Leave out the pictures and set down the rest of the listing below word for word.

---

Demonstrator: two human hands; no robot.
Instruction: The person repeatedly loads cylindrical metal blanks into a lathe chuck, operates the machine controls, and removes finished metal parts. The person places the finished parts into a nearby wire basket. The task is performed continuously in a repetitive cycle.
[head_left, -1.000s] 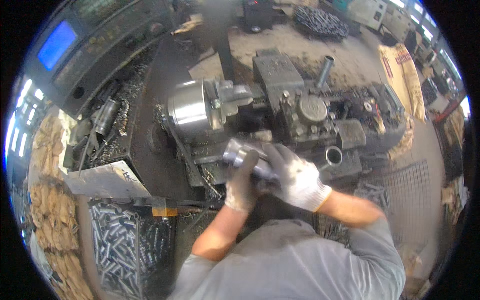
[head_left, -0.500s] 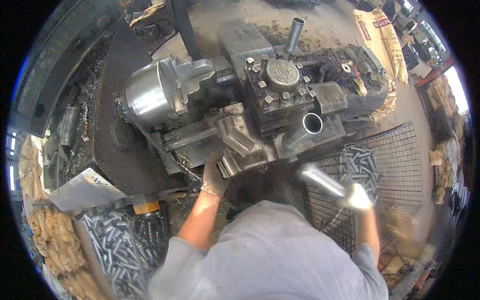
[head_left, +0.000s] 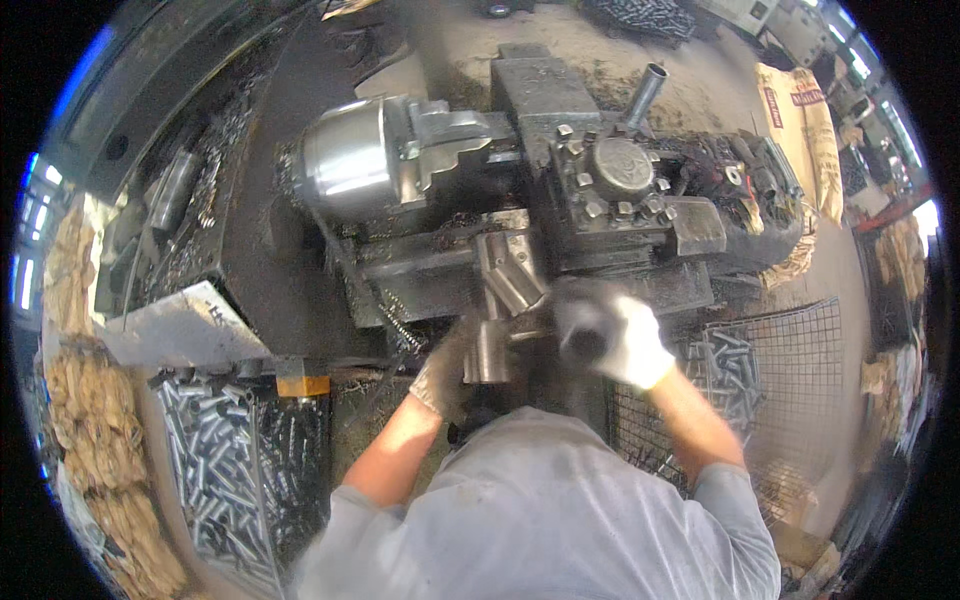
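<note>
My left hand, in a light glove, is at the near side of a lathe, smeared by motion. It grips a short shiny metal tube, its fingers partly hidden. Just beyond is an angled steel block on the slide. My right hand, white-gloved, closes round a dark tubular lever whose open end faces me; it is blurred. The tool post, ringed with bolts, stands beyond my right hand. Left of it is the shiny chuck with stepped jaws.
A wire basket with cut metal tubes stands at the right. At the lower left, a bin holds many tubes beside dark metal shavings. A sheet-metal guard juts out at the left. A paper sack lies behind the lathe.
My right hand has moved left from above the basket, no longer with the shiny tube, onto the lever, which has swung toward me. The tube by my left hand has turned more upright.
</note>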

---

◆ Result for this exercise ◆
Demonstrator: two human hands; no robot.
Instruction: The person repeatedly loads cylindrical metal blanks into a lathe chuck, operates the machine controls, and removes finished metal parts. The person places the finished parts into a nearby wire basket. The task is performed continuously in a repetitive cycle.
[head_left, -1.000s] 
[head_left, -0.500s] 
[head_left, +0.000s] 
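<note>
My left hand, in a light glove, is at the near side of a lathe, smeared by motion. It grips a short shiny metal tube, its fingers partly hidden. Just beyond is an angled steel block on the slide. My right hand, white-gloved, closes round a dark tubular lever whose open end faces me; it is blurred. The tool post, ringed with bolts, stands beyond my right hand. Left of it is the shiny chuck with stepped jaws.
A wire basket with cut metal tubes stands at the right. At the lower left, a bin holds many tubes beside dark metal shavings. A sheet-metal guard juts out at the left. A paper sack lies behind the lathe.
My right hand has moved left from above the basket, no longer with the shiny tube, onto the lever, which has swung toward me. The tube by my left hand has turned more upright.
</note>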

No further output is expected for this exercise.